Quantcast

"Slight Uptick" In Park Slope Robberies

A tip from a reader pointed us to the Brooklynian message board, where a woman posted about being mugged in Park Slope this past week:

Tuesday night just after 11 pm I got mugged in Park Slope, on Park Place between 6th and 7th by two young African American women (this is a dark block with lots of big trees). I was robbed and bashed on the head by something that felt like a bottle (but may have been something else), and ended up in the hospital with stitches.The cops who came told me this is now a pattern - they are targeting women walking alone on dark streets and asking for directions, either to downtown or in my case, to Court Street. I screamed and they ran away, and grabbed my purse in the process. Please be careful, because they are not afraid to assault you. Previously, they tried to mug another woman on St. Johns, also in Park Slope, same m.o.

We contacted the 78th precinct for more information, and they told us there had been a "slight uptick" in robberies (they preferred to not call it a "mugging"): "Two people, both robberies, the same thing happened to them. They were asked for directions, then something was taken. Detectives are working on it, that's the pattern, that's it, just two," said Community Affairs Officer Galante. Have you heard of, or seen, anything like this in the neighborhood recently?

Contact the author of this article or email tips@gothamist.com with further questions, comments or tips.

Comments [rss]

  • learner

    Don't panic that the police are calling it a robbery rather than a mugging. Classifying this crime as a robbery means that it is being taken seriously. I know this not because I am a lawyer, but because I have served jury duty and I remember the judge giving us very specific information about how to determine if the prosecutor had proved robbery as compared to a lesser theft-related crime (petit larceny, I think). A 'robbery' is theft with the use of force or violence against a person, and in NY state it is indeed a felony that can result in jail time if caught, prosecuted, found guilty.

  • SeasTooFarToReach

    I'm always weary of people asking directions if the street is isolated or vacant. Just keep walking as if you didn't hear anything!

  • OSN!

    I'll say this again: get rid of housing projects and subsidized section 8-type benefits. If you build or offer these goodies they will come; if you take them away, they'll have no choice but to go elsewhere. Crime will drop like a rock.

  • OSN!

    I'd suggest folks in P.S. engage in good, old fashioned profiling when out and about. A mean friggin dog wouldn't hurt either.

  • JacqueMehoff

    time to break out the vintage CB radio walkie talkies and start a neighborhood watch.

  • John L

    So a mugging is not a mugging it's a robbery now and that's Ray Kelly's crime fighting strategy in a nutshell.

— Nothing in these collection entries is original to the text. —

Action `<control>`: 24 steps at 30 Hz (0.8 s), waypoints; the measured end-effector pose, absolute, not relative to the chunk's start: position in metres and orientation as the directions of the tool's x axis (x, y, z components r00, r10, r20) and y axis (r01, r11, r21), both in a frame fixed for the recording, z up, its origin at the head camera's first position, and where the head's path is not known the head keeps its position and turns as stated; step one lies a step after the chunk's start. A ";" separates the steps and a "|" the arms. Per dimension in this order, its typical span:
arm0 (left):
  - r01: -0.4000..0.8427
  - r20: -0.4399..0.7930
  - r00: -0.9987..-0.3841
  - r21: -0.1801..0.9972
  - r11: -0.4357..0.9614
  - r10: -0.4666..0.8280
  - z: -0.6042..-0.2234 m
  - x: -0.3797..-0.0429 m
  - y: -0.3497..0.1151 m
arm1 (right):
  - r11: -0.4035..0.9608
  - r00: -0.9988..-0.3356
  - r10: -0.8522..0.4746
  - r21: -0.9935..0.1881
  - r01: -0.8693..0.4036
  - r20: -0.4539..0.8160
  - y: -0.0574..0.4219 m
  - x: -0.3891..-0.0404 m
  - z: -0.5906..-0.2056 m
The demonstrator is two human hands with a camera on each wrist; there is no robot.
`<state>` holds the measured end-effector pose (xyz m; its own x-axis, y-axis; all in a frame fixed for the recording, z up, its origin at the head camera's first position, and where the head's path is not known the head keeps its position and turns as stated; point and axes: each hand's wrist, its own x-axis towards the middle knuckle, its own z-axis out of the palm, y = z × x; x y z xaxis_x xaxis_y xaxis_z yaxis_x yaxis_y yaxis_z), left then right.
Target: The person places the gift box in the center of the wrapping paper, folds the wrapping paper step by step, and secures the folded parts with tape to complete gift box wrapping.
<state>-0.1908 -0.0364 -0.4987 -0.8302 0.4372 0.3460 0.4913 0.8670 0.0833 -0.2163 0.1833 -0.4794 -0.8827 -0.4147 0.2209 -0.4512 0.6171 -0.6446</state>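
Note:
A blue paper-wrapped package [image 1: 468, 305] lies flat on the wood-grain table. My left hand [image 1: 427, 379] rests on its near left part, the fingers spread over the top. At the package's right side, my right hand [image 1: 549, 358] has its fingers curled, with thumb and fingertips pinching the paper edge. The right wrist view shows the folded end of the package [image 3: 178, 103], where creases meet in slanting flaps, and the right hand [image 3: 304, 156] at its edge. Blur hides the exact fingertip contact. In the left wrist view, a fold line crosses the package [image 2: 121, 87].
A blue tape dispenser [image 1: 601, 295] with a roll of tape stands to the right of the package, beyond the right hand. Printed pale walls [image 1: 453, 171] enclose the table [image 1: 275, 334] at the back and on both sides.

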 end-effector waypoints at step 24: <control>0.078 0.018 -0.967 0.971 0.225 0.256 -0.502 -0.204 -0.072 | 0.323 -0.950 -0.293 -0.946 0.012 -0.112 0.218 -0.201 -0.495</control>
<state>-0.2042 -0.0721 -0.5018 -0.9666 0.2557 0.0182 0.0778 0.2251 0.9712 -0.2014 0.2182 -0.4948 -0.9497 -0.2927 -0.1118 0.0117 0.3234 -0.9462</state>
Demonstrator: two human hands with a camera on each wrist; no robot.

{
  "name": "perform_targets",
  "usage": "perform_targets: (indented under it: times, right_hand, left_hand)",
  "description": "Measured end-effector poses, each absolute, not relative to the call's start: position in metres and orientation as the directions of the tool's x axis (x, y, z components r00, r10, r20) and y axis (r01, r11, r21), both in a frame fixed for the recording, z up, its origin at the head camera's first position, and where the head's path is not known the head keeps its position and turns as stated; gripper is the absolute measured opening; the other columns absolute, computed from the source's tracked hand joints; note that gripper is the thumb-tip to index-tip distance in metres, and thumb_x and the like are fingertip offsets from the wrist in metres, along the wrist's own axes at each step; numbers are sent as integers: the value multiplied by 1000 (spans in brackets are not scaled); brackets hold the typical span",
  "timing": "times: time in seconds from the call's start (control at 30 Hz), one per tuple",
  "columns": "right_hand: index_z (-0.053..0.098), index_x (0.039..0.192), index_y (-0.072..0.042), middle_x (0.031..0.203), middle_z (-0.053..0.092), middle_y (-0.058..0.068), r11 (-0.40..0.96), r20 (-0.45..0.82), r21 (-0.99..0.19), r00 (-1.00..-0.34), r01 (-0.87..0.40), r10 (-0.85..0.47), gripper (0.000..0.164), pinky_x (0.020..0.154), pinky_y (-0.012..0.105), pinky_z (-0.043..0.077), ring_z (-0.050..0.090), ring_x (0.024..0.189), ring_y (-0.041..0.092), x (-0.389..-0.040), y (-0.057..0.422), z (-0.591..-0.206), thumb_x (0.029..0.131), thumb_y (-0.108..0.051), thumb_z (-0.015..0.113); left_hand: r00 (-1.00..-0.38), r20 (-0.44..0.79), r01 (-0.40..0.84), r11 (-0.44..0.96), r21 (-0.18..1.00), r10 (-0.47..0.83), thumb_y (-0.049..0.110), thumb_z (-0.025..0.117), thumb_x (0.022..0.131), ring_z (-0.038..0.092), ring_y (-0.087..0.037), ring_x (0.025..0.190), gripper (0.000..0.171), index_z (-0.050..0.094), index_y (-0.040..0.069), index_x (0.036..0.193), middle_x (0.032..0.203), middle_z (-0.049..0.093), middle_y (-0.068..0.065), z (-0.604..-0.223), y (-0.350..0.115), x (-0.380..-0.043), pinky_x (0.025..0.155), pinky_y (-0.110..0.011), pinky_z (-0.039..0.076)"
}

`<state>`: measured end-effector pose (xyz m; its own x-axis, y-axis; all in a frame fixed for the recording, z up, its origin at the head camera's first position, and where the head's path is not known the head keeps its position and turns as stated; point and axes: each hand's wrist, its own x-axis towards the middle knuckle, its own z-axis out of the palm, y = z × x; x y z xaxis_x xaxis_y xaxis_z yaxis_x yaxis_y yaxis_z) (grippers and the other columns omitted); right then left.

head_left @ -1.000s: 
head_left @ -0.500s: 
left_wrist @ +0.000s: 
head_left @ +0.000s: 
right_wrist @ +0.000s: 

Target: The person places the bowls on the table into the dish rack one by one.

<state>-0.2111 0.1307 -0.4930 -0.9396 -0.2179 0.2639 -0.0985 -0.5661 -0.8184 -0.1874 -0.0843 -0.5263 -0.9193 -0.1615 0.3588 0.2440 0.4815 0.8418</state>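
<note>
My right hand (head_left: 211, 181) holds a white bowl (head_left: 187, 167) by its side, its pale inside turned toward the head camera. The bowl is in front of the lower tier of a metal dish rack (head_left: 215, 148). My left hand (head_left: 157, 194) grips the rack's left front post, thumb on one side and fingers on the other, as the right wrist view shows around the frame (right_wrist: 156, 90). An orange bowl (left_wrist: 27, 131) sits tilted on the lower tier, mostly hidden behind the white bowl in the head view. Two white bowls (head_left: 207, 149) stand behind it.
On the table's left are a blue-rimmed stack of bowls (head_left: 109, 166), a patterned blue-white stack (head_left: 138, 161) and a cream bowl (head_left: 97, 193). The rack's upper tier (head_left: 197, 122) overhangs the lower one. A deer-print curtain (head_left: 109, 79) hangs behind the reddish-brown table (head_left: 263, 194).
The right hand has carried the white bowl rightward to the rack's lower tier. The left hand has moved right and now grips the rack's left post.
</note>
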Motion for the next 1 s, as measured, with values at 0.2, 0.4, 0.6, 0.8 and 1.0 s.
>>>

    We need a new police commissioner who's worried about actual crime and not numbers.

    Qualitative policing not Quantitative bullshit, lowers crime and makes a city safer.

  • ocm123

    "Mugging" is a slang term. Police departments have never officially used the word. The FBI's uniform crime reports certainly has no category for "muggings."

  • inoyourider

    Aren't you dying to watch this video of this scumbag in action?

  • Guest

    in the early 80's, the residents of park slope formed a private security firm to patrol their then robbery-infested neighborhood. after several years, crime dropped so significantly and dramatically that the firm disbanded. and as everyone knows, the real estate shot all the way up.

    if you had bought a whole brownstone for around $200,000 in the mid 70's, it is probably worth around $2.5 million now.